**TASK TO CARRY OUT**
When you reach the line with "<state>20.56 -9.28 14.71" in the data below, begin printing lines exactly, and stop once the line with "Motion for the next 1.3" has been printed.

◆ ◆ ◆ ◆ ◆

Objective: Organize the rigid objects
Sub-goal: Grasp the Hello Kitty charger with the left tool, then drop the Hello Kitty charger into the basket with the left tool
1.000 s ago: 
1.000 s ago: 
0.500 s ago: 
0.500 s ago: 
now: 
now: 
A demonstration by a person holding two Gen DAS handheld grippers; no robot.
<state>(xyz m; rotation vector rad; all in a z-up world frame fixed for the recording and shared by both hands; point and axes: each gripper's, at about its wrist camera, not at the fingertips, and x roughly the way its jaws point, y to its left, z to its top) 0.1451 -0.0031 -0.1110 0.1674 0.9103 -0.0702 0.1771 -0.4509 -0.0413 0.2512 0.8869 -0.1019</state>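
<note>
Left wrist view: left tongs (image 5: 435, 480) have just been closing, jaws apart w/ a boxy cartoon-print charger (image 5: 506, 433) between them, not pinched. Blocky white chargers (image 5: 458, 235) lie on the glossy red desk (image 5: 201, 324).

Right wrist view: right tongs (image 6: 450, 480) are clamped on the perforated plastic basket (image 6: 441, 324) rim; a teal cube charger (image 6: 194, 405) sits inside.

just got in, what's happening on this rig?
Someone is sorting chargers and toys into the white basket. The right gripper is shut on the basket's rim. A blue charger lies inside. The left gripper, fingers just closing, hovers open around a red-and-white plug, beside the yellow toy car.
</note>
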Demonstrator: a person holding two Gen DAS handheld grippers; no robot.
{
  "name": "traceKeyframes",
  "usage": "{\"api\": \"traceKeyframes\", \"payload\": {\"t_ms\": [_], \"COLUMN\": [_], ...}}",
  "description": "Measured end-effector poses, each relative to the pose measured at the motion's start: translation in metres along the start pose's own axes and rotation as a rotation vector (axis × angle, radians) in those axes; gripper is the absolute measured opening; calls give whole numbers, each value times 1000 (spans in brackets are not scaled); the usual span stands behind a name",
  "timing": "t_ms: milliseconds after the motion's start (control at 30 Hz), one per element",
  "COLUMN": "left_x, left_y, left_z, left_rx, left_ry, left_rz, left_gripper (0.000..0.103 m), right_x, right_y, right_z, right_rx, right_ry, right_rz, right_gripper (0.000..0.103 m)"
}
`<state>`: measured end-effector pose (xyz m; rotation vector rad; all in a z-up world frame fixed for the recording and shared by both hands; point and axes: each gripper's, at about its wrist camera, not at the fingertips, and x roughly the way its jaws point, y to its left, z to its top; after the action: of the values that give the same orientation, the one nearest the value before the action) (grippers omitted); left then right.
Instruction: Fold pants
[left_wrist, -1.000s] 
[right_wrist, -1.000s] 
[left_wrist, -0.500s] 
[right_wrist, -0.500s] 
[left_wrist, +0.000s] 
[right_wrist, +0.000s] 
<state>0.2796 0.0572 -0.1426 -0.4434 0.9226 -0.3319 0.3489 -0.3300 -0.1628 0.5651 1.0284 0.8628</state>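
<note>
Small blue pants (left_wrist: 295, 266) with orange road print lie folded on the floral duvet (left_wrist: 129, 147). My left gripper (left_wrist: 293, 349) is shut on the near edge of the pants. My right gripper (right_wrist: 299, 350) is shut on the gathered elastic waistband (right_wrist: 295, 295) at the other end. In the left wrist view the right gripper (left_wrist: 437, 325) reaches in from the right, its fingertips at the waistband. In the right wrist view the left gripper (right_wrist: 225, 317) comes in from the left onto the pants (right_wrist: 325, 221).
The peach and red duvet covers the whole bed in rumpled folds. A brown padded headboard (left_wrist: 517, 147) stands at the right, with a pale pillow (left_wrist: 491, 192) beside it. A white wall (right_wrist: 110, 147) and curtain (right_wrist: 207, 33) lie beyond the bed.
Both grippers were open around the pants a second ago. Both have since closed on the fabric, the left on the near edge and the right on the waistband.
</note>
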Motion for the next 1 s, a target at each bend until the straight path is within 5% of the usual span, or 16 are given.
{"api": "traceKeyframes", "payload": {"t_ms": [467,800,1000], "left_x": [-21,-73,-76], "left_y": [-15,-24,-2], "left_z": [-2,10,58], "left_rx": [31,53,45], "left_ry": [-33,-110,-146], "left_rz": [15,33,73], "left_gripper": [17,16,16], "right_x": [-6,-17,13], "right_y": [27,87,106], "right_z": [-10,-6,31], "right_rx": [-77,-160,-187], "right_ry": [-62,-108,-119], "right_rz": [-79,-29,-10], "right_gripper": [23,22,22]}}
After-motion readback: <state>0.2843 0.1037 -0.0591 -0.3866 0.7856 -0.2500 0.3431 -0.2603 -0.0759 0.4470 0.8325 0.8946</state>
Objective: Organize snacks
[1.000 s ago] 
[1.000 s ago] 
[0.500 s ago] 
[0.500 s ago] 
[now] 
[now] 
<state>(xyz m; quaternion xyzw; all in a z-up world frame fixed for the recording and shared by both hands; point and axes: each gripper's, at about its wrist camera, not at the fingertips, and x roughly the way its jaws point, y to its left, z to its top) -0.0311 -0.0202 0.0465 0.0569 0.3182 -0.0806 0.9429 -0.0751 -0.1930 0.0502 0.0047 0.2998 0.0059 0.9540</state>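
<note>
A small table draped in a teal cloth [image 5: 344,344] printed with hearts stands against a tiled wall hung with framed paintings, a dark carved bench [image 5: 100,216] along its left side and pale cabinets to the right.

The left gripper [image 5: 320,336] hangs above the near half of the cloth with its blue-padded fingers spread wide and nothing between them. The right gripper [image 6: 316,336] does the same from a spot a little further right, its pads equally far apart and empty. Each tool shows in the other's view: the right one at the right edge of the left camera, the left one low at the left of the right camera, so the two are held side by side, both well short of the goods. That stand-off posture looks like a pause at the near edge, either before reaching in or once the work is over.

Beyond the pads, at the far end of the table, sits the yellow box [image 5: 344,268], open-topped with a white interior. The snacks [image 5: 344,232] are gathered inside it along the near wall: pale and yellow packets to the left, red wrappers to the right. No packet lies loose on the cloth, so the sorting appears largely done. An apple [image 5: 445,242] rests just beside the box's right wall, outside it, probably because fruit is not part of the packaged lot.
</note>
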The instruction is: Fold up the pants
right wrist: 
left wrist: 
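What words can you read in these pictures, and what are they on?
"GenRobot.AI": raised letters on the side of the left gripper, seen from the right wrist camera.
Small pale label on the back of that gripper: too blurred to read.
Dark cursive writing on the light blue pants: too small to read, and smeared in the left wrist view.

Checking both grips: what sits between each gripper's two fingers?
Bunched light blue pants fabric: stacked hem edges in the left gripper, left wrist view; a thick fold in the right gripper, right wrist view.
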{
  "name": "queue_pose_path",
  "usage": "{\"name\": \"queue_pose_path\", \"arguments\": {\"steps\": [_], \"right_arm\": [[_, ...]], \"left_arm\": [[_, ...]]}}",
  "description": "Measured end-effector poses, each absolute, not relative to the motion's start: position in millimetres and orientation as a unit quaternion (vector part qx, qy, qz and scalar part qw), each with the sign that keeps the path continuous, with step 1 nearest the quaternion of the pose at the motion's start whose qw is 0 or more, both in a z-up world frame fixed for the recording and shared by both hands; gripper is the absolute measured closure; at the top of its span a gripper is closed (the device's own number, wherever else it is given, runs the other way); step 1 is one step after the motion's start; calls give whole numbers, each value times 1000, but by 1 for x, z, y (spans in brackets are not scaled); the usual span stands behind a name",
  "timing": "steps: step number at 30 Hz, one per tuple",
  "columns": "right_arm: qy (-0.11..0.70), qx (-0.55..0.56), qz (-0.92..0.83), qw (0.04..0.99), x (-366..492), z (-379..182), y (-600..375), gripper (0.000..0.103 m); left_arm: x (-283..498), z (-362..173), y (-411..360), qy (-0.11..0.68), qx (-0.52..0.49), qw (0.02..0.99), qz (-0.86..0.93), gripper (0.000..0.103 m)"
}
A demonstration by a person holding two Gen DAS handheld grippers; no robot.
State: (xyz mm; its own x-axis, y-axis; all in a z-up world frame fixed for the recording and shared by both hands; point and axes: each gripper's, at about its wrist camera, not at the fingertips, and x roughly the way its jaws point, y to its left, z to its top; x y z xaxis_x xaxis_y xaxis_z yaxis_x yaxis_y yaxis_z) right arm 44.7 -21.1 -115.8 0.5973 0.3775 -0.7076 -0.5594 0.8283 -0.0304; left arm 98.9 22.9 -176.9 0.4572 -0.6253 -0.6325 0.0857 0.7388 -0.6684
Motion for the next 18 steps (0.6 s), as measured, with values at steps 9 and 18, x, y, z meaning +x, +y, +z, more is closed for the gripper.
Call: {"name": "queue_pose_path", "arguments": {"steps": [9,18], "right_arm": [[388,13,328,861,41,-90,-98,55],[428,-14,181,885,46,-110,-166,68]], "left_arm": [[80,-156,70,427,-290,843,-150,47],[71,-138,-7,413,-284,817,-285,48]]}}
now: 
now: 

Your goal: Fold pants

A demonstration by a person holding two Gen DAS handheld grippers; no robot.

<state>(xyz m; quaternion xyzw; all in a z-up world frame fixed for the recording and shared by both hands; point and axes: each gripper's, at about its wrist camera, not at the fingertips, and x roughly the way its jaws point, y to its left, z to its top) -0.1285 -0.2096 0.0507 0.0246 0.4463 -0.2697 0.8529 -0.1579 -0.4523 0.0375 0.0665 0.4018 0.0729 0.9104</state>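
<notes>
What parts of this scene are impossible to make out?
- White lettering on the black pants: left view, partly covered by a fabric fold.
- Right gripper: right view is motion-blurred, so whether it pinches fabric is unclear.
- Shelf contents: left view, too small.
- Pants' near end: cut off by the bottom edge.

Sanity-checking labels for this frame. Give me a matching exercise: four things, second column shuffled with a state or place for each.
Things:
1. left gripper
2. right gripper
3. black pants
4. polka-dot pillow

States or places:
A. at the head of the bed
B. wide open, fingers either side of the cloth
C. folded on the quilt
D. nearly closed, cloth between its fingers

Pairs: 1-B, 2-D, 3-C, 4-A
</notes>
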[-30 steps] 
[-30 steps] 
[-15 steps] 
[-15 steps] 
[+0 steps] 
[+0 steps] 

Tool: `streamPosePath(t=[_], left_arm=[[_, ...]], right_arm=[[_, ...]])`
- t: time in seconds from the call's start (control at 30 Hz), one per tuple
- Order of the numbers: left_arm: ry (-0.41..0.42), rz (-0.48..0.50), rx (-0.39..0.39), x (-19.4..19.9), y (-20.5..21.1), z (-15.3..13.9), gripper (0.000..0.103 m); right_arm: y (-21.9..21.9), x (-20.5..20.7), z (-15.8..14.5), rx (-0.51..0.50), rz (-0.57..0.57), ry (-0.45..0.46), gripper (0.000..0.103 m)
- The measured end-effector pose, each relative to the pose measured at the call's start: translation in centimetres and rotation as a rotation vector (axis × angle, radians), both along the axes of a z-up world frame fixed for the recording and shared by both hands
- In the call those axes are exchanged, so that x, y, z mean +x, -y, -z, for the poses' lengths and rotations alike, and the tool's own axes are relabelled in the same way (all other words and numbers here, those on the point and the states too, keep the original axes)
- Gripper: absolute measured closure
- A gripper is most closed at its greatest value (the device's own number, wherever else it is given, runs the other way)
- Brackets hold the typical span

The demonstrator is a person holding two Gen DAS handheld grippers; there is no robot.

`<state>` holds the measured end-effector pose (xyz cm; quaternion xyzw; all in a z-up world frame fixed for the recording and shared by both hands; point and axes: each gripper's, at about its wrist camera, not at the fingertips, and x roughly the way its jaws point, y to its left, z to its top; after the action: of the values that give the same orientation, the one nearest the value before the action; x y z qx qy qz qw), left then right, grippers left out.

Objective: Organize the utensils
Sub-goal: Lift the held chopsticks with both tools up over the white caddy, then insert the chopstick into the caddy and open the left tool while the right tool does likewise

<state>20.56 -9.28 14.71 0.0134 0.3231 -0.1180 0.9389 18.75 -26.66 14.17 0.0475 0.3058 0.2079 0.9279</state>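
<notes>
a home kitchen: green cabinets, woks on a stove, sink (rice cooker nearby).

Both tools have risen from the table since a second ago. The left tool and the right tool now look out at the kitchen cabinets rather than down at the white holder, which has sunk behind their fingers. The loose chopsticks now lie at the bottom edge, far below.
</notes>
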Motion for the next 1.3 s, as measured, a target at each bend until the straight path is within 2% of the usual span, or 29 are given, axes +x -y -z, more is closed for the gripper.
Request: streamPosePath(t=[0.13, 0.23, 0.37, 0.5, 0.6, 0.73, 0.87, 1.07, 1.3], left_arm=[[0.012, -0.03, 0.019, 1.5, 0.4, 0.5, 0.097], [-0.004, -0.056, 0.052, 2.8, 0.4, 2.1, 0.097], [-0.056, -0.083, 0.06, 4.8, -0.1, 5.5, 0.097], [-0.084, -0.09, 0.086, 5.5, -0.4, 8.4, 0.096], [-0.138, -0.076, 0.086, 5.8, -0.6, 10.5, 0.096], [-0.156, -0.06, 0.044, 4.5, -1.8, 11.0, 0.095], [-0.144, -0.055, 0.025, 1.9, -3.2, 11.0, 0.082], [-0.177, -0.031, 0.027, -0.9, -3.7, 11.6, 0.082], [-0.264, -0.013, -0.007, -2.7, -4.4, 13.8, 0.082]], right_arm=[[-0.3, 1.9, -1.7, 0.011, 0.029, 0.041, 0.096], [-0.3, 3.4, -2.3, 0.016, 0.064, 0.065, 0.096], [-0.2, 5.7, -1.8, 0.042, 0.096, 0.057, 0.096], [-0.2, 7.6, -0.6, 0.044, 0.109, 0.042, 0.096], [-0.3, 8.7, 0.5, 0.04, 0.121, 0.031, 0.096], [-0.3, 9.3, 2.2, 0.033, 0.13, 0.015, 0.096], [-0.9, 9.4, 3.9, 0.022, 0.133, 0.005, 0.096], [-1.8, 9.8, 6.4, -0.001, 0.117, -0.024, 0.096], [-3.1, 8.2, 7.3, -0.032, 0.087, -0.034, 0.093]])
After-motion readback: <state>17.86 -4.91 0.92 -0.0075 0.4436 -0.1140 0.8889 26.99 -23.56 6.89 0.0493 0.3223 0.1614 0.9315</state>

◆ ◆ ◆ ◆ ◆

**OUTPUT FOR THIS EXERCISE**
<state>20.56 -9.28 14.71 0.0134 0.3231 -0.1180 0.9389 18.75 -26.66 14.17 0.0475 0.3058 0.2079 0.9279</state>
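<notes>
a home kitchen: green cabinets, woks on a stove, sink (rice cooker nearby).

Both tools have risen from the table since a second ago. The left tool and the right tool now look out at the kitchen cabinets rather than down at the white holder, which has sunk behind their fingers. The loose chopsticks now lie at the bottom edge, far below.
</notes>
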Motion for the next 1.3 s, as measured, a target at each bend until the straight path is within 2% of the usual span, or 29 are given, axes +x -y -z, more is closed for the gripper.

With the output given, the exercise is complete.